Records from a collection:
____
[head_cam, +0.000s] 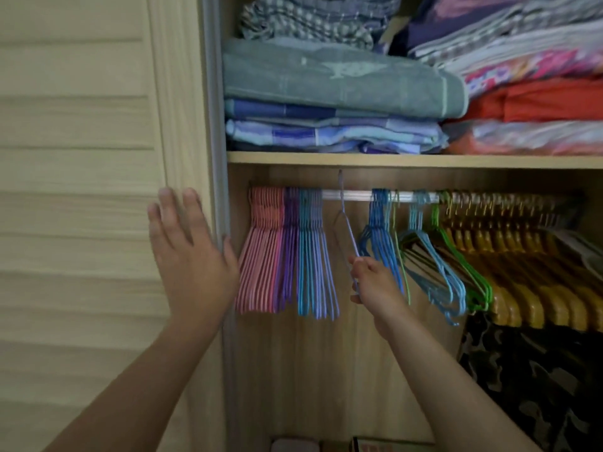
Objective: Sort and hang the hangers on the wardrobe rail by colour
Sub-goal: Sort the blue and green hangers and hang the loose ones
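I see the right hand [375, 282] pinching a pale purple hanger [347, 223], its hook raised above the rail [346, 194] in the gap between the sorted and unsorted groups. My left hand [192, 252] is spread flat, fingers apart, before the door [81, 190]. Farther back, pink hangers [262, 256], purple hangers [289, 249] and blue hangers [313, 256] hang at the rail's left end.
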A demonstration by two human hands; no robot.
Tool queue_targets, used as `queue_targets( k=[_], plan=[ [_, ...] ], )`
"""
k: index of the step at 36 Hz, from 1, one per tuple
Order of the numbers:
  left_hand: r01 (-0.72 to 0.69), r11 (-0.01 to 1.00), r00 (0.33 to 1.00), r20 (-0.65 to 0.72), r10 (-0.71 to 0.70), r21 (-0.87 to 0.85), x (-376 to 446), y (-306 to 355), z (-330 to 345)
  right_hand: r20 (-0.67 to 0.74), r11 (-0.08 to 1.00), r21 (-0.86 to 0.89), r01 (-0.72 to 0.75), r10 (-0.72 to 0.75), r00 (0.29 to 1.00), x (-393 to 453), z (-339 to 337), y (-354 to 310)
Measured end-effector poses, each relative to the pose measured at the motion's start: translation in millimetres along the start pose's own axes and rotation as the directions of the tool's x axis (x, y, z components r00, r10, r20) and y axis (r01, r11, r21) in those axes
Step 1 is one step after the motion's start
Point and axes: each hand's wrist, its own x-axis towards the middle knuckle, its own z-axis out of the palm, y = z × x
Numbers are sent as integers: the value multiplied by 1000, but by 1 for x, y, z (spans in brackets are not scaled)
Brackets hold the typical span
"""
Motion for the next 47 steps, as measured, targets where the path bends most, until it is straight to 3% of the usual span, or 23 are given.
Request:
queue_targets(
  k=[6, 19, 35, 37, 39, 43, 45, 47],
  plan=[
    [-33, 999, 999, -15, 34, 26, -2, -8, 8, 33, 994, 45, -100, 99, 995, 19, 21, 20],
    [-79, 996, 996, -38, 81, 43, 0, -8, 11, 73, 990, -144, -2, 13, 997, 28, 35, 38],
    [-26, 1000, 999, -19, 26, 9, -2, -4, 7, 139, 939, -337, 73, -26, 990, 16, 28, 19],
    [-31, 999, 999, -19, 31, 9, -2, -5, 6, 162, 895, -421, 145, -82, 983, -6, 19, 17],
    [-29, 1000, 999, -15, 29, 9, -2, -5, 6, 130, 824, -503, 262, -227, 965, -29, 8, 20],
    [0, 1000, 1000, -10, 1, 9, -2, -2, 7, -14, 652, -639, 409, -542, 841, -45, -30, 27],
    [17, 1000, 1000, -15, -17, 9, -4, 0, 8, -74, 516, -774, 368, -650, 756, -34, -56, 33],
    [28, 1000, 999, -18, -28, -1, -5, 1, 8, -96, 388, -889, 244, -680, 727, -20, -78, 40]
  ],
)
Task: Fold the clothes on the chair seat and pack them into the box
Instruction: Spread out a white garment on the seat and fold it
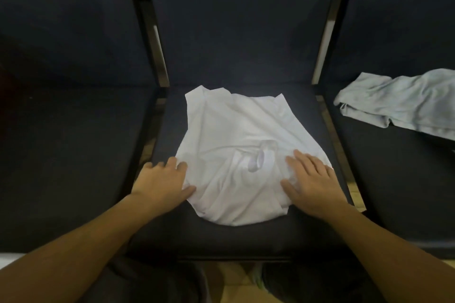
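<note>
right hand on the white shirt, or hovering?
Touching. In the head view the right hand lies flat on the white shirt, fingers spread, cloth bunched under the thumb.

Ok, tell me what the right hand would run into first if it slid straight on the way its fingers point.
The right hand lies flat on the white shirt, fingers pointing away and slightly left. Sliding on, it would likely first meet the shirt's collar opening, then more shirt fabric.

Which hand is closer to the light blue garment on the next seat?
Right. The right hand rests on the white shirt, on the side toward the light blue garment; the left hand is at the shirt's far edge.
</note>
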A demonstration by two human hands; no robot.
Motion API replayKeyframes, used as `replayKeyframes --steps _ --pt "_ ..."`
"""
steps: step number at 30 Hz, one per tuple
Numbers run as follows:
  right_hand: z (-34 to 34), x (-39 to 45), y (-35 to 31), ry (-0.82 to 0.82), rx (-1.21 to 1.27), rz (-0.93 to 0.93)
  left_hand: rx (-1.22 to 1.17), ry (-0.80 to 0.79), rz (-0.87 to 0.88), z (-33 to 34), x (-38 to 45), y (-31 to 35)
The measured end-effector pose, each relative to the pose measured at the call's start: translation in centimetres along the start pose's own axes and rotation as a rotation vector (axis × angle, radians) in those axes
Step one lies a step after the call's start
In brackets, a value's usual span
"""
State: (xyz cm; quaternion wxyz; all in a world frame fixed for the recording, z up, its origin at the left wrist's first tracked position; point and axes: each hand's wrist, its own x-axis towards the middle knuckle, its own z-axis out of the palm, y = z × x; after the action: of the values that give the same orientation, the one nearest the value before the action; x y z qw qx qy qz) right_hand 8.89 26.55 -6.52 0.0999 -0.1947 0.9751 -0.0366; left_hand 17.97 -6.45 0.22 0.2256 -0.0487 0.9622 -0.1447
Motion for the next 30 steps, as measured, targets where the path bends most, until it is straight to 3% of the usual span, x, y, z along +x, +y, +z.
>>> replayKeyframes --steps 4,6,11,15,17,20,22,23,25,27,30 --pt "-2.5 -2.5 0.0 -0.120 -0.130 0.058 -0.013 -0.074 0.011 -0.4 -2.0 0.5" --pt "-3.4 -2.6 0.5 -0.118 -0.077 0.057 -0.008 -0.052 0.033 -0.9 -2.4 0.7" --pt "-4.2 2.2 1.4 0.123 0.170 -0.082 -0.145 0.237 0.225 -1.8 2.7 2.8" --pt "-2.6 5.4 0.2 0.002 0.131 -0.071 -0.248 0.096 0.156 -1.0 6.8 3.4" --pt "-2.2 6.3 0.5 -0.028 0.025 -0.007 -0.183 0.059 0.124 -0.5 7.2 3.0" --pt "-2.9 7.6 1.6 0.177 0.042 0.031 -0.077 0.098 0.131 -1.9 7.0 2.3" --pt "-3.2 9.2 2.3 0.348 0.092 0.119 -0.089 0.225 0.130 -3.8 8.8 1.7" --pt "-3.5 10.1 2.5 0.348 0.127 0.198 -0.127 0.298 0.110 -4.6 10.2 1.3" --pt "-4.6 11.8 1.9 0.165 0.196 0.364 -0.238 0.376 0.022 -5.6 13.5 0.8" --pt "-5.5 13.5 1.3 -0.036 0.155 0.438 -0.414 0.275 -0.097 -6.1 16.8 0.6" --pt "-6.3 15.6 1.0 -0.026 0.296 0.424 -0.619 0.025 -0.135 -6.3 19.6 0.2"
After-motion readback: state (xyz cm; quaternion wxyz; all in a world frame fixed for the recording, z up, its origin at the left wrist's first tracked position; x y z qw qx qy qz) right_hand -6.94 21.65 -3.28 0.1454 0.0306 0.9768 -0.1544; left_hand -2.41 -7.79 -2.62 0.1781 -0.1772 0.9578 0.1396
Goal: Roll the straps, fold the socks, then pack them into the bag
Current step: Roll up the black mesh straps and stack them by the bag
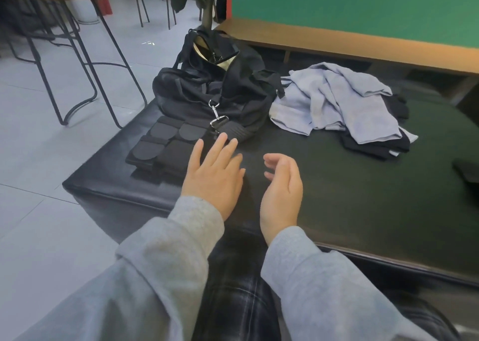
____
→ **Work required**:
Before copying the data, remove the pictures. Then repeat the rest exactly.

→ **Result of the exercise**:
[head_cam, +0.000s] 
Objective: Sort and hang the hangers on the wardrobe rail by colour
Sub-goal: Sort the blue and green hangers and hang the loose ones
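I see the right hand [375, 282] pinching a pale purple hanger [347, 223], its hook raised above the rail [346, 194] in the gap between the sorted and unsorted groups. My left hand [192, 252] is spread flat, fingers apart, before the door [81, 190]. Farther back, pink hangers [262, 256], purple hangers [289, 249] and blue hangers [313, 256] hang at the rail's left end.
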A demonstration by two human hands; no robot.
Tool queue_targets, used as `queue_targets( k=[_], plan=[ [_, ...] ], )`
"""
k: index of the step at 36 Hz, from 1, one per tuple
Order of the numbers:
  left_hand: r01 (-0.72 to 0.69), r11 (-0.01 to 1.00), r00 (0.33 to 1.00), r20 (-0.65 to 0.72), r10 (-0.71 to 0.70), r21 (-0.87 to 0.85), x (-376 to 446), y (-306 to 355), z (-330 to 345)
  right_hand: r20 (-0.67 to 0.74), r11 (-0.08 to 1.00), r21 (-0.86 to 0.89), r01 (-0.72 to 0.75), r10 (-0.72 to 0.75), r00 (0.29 to 1.00), x (-393 to 453), z (-339 to 337), y (-354 to 310)
Measured end-effector poses, each relative to the pose measured at the motion's start: translation in millimetres along the start pose's own axes and rotation as the directions of the tool's x axis (x, y, z components r00, r10, r20) and y axis (r01, r11, r21) in those axes
Step 1 is one step after the motion's start
Point and axes: each hand's wrist, its own x-axis towards the middle knuckle, its own z-axis out of the palm, y = z × x
Numbers are sent as integers: the value multiplied by 1000, but by 1 for x, y, z (spans in brackets are not scaled)
Brackets hold the typical span
"""
Motion for the next 47 steps, as measured, targets where the path bends most, until it is straight to 3% of the usual span, or 23 are given.
Request:
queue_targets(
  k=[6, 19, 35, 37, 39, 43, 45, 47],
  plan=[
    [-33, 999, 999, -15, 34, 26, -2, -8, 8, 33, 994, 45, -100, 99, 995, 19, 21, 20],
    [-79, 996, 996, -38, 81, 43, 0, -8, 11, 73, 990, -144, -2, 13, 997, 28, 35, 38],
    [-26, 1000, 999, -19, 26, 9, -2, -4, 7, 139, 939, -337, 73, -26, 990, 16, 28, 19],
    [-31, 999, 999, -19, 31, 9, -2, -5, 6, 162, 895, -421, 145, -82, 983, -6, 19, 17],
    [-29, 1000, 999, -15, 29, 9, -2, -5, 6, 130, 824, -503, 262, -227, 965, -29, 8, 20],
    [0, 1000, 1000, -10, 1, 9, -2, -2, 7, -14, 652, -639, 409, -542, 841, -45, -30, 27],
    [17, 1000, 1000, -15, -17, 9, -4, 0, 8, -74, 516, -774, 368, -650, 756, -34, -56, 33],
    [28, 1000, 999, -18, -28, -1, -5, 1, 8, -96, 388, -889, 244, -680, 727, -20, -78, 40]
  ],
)
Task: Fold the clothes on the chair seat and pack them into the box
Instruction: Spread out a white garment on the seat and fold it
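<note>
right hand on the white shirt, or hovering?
Touching. In the head view the right hand lies flat on the white shirt, fingers spread, cloth bunched under the thumb.

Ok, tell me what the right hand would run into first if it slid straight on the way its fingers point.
The right hand lies flat on the white shirt, fingers pointing away and slightly left. Sliding on, it would likely first meet the shirt's collar opening, then more shirt fabric.

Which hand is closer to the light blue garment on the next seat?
Right. The right hand rests on the white shirt, on the side toward the light blue garment; the left hand is at the shirt's far edge.
</note>
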A demonstration by two human hands; no robot.
Motion API replayKeyframes, used as `replayKeyframes --steps _ --pt "_ ..."`
"""
steps: step number at 30 Hz, one per tuple
Numbers run as follows:
  right_hand: z (-34 to 34), x (-39 to 45), y (-35 to 31), ry (-0.82 to 0.82), rx (-1.21 to 1.27), rz (-0.93 to 0.93)
  left_hand: rx (-1.22 to 1.17), ry (-0.80 to 0.79), rz (-0.87 to 0.88), z (-33 to 34), x (-38 to 45), y (-31 to 35)
The measured end-effector pose, each relative to the pose measured at the call's start: translation in centimetres along the start pose's own axes and rotation as a rotation vector (axis × angle, radians) in those axes
Step one lies a step after the call's start
In brackets, a value's usual span
"""
State: (xyz cm; quaternion wxyz; all in a world frame fixed for the recording, z up, its origin at the left wrist's first tracked position; point and axes: each hand's wrist, its own x-axis towards the middle knuckle, its own z-axis out of the palm, y = z × x; after the action: of the values that give the same orientation, the one nearest the value before the action; x y z qw qx qy qz) right_hand 8.89 26.55 -6.52 0.0999 -0.1947 0.9751 -0.0366; left_hand 17.97 -6.45 0.22 0.2256 -0.0487 0.9622 -0.1447
Motion for the next 30 steps, as measured, targets where the path bends most, until it is straight to 3% of the usual span, x, y, z along +x, +y, +z.
>>> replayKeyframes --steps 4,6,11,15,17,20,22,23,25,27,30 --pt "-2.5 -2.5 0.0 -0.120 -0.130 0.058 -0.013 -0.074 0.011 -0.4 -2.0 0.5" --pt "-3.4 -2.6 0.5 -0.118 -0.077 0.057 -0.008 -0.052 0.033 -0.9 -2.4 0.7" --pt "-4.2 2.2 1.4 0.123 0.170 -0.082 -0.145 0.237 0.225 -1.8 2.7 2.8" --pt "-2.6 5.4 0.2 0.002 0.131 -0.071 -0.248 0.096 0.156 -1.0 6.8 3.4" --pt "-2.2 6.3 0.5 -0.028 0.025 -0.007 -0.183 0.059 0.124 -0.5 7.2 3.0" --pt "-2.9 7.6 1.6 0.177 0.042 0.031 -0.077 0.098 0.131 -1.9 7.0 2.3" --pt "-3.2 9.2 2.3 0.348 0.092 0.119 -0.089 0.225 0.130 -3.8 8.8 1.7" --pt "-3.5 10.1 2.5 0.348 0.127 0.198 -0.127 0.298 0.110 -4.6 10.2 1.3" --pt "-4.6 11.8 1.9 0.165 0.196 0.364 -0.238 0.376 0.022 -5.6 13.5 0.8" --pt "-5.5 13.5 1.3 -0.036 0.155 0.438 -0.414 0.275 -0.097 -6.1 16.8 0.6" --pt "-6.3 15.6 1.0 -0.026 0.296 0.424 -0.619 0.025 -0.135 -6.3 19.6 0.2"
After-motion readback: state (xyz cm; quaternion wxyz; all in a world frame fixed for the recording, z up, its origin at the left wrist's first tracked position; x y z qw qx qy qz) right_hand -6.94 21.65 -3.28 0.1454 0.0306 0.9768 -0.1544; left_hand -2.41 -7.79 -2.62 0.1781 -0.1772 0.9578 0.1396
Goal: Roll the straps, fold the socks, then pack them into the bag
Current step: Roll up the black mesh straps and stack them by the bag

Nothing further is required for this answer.